Visitors aren’t visiting Mexico so much as they are visiting the Yucatán.
It is helpful to view the city in its historic context.
Well before Mérida’s founding in 1542, this land was a large Mayan city called T’ho. When the Spanish arrived, they dismantled the pyramids and used its huge stones as the foundation for the Cathedral of San Ildefonso, the oldest cathedral on the continent. It remains today, on the city’s main plaza.
Also facing the plaza is the Casa de Montejo, built in 1542, which today houses a bank but is the former palace of Francisco de Montejo the Younger, son of the Adelantado Montejo, conqueror of Yucatán. Its facade is carved to depict giant Spanish warriors with their feet resting upon the heads of what are probably meant to represent Mayan Indians.
Not all remnants of ancient Mayan culture were destroyed and Mérida is a good base from which to explore what remains.
Architectural sites Chichen Itzá, about two hours east, and the Ruta Puuc and Uxmal, are about 90 minutes south. Chichen Itzá was voted one of the new Seven Wonders of the World in 2007.
About a half hour north is the port and beach resort of Progreso, a plain but well-loved cruise ship stop. To the west, the laid-back fishing village of Celestún remains unspoiled. Both sit on the Gulf of Mexico, whose coast is overshadowed by the upscale Riviera Maya resorts on the peninsula’s southern Caribbean coast.
Flury and her husband Sergio Terrazas also deal directly with native artisans to stock her shop, Alma Mexicana, with folk art. Her expeditions take her into remote villages.
“Travel in Yucatán is pleasant and easy. The roads and highways are in excellent condition, well marked with signs for directions,” she says.
Vestiges of indigenous culture can be seen every day, in speech, dress and in the cuisine.
The mix is especially apparent in holidays like Hanal Pixan, a Mayan/Catholic Day of the Dead celebration, which is commemorated by elaborate altars that mingle crucifixes with skull decorations and offerings of food.

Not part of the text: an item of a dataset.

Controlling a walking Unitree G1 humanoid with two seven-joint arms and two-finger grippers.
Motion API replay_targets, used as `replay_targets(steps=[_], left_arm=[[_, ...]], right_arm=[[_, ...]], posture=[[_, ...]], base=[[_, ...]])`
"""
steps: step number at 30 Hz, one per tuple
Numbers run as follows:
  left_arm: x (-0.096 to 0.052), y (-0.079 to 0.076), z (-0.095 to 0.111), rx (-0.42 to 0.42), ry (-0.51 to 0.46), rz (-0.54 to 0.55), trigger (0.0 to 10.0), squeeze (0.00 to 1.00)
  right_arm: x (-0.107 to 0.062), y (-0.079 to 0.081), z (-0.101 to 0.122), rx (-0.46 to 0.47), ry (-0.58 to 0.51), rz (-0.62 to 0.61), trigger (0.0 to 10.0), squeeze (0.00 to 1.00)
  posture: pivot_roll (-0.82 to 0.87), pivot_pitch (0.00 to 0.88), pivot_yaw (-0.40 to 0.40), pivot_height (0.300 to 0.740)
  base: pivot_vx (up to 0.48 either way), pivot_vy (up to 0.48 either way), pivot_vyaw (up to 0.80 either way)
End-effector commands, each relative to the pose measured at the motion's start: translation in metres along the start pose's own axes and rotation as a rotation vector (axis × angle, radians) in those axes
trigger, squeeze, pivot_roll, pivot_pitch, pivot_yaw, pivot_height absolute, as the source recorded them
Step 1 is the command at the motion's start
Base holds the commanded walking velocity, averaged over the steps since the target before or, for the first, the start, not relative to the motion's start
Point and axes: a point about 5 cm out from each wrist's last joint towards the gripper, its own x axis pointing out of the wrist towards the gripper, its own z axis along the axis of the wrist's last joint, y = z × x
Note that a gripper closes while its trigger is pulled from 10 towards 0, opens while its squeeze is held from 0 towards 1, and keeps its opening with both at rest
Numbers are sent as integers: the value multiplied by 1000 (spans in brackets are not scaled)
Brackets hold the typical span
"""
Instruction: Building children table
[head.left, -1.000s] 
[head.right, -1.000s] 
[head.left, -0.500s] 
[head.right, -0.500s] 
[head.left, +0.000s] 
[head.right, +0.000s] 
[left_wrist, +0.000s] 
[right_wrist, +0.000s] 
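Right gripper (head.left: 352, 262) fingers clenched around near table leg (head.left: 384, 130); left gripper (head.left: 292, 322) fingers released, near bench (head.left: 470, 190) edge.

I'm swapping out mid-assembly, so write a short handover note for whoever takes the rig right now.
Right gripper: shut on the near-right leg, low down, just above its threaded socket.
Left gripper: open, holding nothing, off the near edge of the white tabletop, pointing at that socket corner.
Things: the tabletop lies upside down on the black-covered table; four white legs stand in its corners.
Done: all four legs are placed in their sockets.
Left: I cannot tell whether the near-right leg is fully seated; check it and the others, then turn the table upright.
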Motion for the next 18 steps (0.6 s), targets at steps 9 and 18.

Yucatecan food blends Spanish, Caribbean and European influences and incorporates ingredients such as pumpkin seed powder, lime and local peppers such as Xcat Ik.
European travelers discovered Mérida years ago, but tourists from the United States are just starting to catch on. Cancun’s airport is increasingly a mere stopover to more satisfying destinations.
Continental Airlines flies nonstop from Houston to Merida’s tiny but modern airport, and from there it is a 20-minute taxi ride from the city center.
Flights to Houston from New York City are plentiful, and your layover in Texas will be made bearable with a better-than-average selection of airport restaurants, most notably a surprisingly good French Quarter-themed restaurant called Pappadeaux Seafood Kitchen.
If it’s cheaper, and it very well might be, take a flight to Cancún. Luxurious buses will get you to Merida in about four hours. The highway connecting the two cities is modern and well-maintained.